What is needed → Using the material below, count the lines that contain the word "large" and report the number only.

Dataset extract →
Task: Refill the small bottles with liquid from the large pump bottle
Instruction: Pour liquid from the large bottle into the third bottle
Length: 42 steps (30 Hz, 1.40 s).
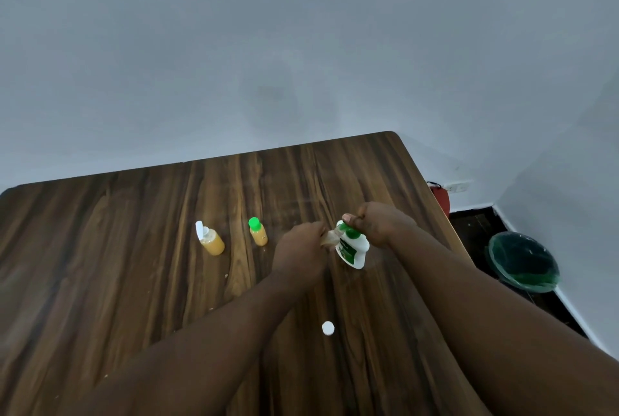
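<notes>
Both bare arms outstretched, left hand [303, 244] and right hand [380, 223] clenched, close together.

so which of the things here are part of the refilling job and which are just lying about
In the job:
white pump bottle with green pump, under right hand
small clear bottle in left hand
small white round cap
amber bottle, white flip cap
amber bottle, green cap

Lying about:
green-lined bin
red object by the table edge
</notes>
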Tool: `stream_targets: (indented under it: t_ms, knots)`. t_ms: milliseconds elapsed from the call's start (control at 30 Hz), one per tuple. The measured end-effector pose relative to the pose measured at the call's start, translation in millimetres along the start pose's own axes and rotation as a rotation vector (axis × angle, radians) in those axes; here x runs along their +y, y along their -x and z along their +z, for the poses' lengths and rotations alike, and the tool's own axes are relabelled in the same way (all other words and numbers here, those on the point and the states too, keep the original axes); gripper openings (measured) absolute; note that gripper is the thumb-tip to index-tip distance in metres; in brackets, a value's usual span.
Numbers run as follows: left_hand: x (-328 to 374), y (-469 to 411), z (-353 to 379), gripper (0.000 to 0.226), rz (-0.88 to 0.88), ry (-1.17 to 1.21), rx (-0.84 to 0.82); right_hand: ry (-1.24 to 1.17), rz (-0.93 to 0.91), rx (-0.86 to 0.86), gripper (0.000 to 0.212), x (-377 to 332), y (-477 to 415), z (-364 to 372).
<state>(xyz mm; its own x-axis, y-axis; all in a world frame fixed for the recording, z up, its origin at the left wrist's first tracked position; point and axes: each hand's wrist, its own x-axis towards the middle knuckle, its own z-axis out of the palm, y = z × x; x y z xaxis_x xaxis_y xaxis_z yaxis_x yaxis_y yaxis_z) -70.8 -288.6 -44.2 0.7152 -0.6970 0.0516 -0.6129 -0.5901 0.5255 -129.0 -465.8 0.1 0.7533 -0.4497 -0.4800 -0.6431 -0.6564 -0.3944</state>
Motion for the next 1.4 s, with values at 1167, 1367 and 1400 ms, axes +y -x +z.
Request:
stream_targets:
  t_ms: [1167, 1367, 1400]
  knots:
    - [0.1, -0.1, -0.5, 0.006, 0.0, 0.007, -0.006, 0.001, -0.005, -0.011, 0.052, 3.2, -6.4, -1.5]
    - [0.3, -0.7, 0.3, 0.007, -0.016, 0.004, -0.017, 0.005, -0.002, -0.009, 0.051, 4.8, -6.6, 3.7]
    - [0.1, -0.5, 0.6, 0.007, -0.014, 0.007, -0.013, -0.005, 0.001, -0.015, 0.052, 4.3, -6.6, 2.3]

Response for this exercise → 2